**About this exercise:** Starting with the first line of the data that follows, transcribe every line verbatim until the line containing "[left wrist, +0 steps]" has been transcribed.

**Record extracts:**
Content starts

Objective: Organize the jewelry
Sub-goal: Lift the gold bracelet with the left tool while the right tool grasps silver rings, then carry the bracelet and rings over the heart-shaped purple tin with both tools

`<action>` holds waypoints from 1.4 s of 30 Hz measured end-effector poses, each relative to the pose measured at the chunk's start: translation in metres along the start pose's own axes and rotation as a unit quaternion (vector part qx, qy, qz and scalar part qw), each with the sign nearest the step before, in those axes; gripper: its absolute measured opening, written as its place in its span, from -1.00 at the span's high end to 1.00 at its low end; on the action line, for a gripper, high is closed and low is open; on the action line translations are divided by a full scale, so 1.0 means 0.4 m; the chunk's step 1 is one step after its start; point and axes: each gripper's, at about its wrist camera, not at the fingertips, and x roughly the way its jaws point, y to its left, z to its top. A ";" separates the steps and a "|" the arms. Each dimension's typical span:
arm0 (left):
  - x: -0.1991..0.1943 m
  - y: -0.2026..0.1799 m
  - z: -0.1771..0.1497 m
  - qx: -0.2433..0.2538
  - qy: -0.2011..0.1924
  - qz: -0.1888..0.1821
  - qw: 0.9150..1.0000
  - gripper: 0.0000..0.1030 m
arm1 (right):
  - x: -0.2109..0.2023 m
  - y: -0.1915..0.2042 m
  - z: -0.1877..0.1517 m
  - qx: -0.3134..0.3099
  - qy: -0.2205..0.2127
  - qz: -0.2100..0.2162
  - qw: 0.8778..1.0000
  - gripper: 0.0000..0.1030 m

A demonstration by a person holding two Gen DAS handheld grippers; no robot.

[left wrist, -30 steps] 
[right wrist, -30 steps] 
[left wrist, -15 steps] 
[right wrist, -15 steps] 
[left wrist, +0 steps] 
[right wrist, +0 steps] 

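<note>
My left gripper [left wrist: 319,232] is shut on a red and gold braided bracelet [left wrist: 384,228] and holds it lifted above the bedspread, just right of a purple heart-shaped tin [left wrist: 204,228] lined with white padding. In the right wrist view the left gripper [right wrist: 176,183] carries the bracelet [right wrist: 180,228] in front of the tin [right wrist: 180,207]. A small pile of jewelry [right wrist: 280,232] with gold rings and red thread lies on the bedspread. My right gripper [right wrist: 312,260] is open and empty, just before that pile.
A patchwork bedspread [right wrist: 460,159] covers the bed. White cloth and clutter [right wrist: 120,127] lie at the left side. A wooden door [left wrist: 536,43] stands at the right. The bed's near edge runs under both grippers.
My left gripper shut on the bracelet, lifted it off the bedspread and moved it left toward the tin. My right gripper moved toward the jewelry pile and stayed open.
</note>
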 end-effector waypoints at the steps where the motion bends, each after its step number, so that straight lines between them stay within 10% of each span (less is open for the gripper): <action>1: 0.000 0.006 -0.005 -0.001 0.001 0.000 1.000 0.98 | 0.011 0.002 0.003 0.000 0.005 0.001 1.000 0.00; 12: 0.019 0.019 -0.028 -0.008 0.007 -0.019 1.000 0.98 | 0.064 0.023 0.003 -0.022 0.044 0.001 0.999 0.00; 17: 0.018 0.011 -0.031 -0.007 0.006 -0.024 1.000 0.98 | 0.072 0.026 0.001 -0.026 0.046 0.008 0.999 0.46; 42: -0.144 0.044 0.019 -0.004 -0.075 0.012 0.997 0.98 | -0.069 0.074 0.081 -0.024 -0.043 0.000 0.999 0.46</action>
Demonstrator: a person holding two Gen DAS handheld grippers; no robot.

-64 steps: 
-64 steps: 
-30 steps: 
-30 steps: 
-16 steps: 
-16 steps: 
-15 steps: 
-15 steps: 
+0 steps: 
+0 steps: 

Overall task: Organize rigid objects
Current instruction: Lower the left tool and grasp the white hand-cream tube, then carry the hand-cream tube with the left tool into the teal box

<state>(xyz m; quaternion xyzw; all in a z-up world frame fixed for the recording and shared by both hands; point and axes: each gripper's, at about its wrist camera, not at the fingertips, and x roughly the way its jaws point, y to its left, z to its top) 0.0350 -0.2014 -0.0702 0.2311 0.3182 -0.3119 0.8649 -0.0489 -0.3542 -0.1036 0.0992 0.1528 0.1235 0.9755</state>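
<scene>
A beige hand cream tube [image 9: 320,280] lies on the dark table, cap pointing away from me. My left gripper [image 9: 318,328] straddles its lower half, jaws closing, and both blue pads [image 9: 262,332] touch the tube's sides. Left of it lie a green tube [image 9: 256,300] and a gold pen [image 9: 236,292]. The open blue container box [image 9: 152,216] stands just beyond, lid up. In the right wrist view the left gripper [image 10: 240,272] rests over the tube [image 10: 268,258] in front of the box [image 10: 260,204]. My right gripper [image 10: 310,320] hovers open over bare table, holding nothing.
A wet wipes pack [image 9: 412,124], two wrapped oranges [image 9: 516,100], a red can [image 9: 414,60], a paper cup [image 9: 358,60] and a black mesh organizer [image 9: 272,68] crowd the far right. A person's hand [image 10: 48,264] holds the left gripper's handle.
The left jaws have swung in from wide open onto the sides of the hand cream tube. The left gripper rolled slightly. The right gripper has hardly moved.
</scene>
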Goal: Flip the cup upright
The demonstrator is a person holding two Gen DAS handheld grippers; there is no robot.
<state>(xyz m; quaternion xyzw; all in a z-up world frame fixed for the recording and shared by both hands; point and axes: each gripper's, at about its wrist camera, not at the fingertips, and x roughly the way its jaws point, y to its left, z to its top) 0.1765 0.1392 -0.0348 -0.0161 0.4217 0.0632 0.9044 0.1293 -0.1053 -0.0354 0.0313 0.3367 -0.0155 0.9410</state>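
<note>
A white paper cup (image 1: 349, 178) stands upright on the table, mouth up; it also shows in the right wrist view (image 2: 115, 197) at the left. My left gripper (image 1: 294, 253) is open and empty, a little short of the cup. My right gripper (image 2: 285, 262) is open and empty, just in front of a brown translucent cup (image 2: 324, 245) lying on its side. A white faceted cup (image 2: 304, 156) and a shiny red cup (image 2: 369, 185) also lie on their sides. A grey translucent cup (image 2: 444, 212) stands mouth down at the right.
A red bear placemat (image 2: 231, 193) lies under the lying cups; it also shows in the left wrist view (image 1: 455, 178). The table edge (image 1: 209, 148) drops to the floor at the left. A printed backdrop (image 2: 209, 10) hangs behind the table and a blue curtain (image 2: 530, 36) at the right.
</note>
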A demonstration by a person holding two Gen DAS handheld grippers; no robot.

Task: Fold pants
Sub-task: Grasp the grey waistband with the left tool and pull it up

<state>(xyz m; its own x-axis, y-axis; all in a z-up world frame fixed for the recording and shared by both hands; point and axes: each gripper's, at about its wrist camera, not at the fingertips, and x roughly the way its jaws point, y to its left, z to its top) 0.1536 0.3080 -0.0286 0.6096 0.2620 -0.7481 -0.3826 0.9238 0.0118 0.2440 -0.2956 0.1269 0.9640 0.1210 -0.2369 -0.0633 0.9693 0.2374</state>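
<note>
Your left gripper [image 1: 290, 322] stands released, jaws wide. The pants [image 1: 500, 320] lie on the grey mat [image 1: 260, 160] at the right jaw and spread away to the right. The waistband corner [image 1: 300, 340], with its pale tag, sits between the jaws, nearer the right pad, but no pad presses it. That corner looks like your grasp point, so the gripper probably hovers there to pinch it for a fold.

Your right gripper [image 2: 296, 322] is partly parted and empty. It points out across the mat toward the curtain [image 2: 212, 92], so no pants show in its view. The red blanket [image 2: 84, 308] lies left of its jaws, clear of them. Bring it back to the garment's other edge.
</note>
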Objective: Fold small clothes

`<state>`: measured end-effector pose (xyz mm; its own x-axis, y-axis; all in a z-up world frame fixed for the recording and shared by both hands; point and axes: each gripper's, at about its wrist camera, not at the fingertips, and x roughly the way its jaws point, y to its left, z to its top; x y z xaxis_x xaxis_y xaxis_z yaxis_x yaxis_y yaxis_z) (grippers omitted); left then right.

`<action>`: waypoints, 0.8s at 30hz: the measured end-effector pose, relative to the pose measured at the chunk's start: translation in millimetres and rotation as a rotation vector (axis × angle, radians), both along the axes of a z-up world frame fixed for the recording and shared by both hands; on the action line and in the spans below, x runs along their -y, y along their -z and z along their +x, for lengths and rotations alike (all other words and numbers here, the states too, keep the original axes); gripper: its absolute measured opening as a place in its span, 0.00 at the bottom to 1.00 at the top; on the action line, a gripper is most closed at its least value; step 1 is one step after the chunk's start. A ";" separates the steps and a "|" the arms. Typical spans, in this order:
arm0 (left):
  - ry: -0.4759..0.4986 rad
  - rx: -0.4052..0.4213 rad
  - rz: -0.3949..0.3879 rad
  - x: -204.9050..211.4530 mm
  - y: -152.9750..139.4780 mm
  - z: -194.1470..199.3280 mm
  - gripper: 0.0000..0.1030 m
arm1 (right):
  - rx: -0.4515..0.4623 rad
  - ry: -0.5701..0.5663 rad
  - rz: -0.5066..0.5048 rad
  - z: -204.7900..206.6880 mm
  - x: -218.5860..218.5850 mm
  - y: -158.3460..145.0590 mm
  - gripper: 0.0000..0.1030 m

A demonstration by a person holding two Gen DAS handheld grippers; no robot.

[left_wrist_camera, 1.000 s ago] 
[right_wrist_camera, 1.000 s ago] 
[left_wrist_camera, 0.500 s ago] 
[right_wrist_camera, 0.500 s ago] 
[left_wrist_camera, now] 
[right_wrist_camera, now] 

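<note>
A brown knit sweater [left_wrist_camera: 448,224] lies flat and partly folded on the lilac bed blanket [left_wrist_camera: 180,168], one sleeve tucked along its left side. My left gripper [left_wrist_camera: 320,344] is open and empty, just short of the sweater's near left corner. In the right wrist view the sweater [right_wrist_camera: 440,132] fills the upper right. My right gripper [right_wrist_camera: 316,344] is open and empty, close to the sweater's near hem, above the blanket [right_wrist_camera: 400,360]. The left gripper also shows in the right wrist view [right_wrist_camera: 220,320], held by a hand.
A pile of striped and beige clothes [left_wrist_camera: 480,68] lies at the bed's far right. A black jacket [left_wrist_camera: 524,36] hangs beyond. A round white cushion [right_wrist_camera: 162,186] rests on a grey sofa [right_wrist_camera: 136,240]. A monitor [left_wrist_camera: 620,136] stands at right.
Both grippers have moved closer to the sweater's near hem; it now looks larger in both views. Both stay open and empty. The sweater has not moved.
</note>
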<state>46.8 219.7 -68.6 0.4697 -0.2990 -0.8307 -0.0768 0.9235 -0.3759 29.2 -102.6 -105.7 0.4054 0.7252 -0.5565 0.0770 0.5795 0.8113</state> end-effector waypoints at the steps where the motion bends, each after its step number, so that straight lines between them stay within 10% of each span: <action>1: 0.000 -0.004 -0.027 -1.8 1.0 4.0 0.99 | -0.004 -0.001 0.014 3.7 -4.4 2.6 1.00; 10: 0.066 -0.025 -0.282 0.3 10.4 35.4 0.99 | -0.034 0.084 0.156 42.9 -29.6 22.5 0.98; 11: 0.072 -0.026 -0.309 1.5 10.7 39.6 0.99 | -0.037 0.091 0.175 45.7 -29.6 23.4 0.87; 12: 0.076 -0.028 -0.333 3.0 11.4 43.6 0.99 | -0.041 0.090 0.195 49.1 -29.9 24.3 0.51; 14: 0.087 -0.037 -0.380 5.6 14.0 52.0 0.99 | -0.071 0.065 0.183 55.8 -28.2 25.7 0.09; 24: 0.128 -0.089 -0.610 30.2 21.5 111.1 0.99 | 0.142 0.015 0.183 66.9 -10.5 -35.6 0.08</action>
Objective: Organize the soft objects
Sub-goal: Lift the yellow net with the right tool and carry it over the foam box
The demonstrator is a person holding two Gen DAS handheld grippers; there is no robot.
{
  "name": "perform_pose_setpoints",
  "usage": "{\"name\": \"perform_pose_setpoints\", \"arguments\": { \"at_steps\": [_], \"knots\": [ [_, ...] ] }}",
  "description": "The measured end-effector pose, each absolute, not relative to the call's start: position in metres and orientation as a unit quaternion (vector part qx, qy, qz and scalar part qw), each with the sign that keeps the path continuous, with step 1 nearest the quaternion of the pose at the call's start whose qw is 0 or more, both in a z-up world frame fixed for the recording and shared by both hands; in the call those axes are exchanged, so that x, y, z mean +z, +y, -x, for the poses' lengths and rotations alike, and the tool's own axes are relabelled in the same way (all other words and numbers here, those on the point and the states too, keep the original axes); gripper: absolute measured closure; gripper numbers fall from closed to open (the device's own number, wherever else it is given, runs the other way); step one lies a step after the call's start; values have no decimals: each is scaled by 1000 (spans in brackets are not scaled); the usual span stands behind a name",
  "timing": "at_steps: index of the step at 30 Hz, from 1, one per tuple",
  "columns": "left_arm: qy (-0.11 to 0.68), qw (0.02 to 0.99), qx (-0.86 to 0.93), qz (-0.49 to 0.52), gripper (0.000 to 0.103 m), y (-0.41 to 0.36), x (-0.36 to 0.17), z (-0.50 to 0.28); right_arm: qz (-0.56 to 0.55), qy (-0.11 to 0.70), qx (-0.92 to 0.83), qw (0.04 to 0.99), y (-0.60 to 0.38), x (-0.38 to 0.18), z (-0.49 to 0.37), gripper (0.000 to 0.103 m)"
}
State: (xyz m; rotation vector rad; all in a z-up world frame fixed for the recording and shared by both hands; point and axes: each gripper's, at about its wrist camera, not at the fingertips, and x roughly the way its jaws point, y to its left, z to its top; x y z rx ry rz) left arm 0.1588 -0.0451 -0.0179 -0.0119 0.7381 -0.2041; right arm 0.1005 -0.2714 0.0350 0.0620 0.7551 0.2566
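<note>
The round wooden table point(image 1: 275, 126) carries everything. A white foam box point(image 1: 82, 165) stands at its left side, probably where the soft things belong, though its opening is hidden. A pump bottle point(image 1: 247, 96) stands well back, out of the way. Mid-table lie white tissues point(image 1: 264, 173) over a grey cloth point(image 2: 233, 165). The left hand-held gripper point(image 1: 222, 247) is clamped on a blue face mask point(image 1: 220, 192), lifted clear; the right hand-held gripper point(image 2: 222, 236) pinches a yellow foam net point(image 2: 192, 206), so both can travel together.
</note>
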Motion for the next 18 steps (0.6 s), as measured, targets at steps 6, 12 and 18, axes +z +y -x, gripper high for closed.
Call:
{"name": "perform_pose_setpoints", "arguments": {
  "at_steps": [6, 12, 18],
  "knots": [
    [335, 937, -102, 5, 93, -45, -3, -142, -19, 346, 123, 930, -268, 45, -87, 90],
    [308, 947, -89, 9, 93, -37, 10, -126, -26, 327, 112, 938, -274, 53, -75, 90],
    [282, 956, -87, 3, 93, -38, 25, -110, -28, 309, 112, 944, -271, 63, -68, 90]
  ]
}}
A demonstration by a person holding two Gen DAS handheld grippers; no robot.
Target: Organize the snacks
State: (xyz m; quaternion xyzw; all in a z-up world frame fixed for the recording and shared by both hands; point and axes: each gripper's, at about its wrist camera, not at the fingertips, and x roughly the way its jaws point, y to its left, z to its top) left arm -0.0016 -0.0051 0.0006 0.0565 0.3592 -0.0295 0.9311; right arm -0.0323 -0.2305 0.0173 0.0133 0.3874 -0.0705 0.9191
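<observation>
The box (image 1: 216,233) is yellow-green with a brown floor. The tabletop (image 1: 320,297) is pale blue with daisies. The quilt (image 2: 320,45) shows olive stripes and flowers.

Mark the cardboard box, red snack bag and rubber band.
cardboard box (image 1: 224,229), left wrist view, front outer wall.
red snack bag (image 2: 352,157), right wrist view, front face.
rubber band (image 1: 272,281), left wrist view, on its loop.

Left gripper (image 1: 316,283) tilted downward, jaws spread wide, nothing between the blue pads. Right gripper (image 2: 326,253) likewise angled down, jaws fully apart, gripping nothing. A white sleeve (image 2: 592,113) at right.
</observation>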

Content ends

**Result for this task:**
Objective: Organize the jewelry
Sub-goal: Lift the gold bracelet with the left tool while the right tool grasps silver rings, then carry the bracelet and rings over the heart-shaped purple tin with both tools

`<action>` holds waypoints from 1.4 s of 30 Hz measured end-effector poses, each relative to the pose measured at the chunk's start: translation in metres along the start pose's own axes and rotation as a unit quaternion (vector part qx, qy, qz and scalar part qw), each with the sign nearest the step before, in those axes; gripper: its absolute measured opening, written as its place in its span, from -1.00 at the span's high end to 1.00 at its low end; on the action line, for a gripper, high is closed and low is open; on the action line translations are divided by a full scale, so 1.0 means 0.4 m; the chunk's step 1 is one step after its start; point and axes: each gripper's, at about its wrist camera, not at the fingertips, and x roughly the way its jaws point, y to its left, z to its top. A ";" separates the steps and a "|" the arms. Each dimension's typical span:
arm0 (left):
  - x: -0.1991..0.1943 m
  - y: -0.2026..0.1799 m
  - z: -0.1771..0.1497 m
  - qx: -0.2433..0.2538
  - qy: -0.2011..0.1924
  - qz: -0.1888..0.1821
  - qw: 0.9150..1.0000
  - gripper: 0.0000..0.1030 m
arm1 (right):
  - x: -0.2109..0.2023 m
  - y: -0.1915..0.2042 m
  - z: -0.1877..0.1517 m
  - qx: -0.3134..0.3099
  - qy: -0.2205..0.2127
  - qz: -0.2100..0.2162
  - qw: 0.8778..1.0000
  - gripper: 0.0000..0.1030 m

A demonstration by a person holding two Gen DAS handheld grippers; no robot.

[left wrist, -30 steps] 
[right wrist, -30 steps] 
[left wrist, -15 steps] 
[right wrist, -15 steps] 
[left wrist, +0 steps] 

For this exercise, nothing more remains to be given.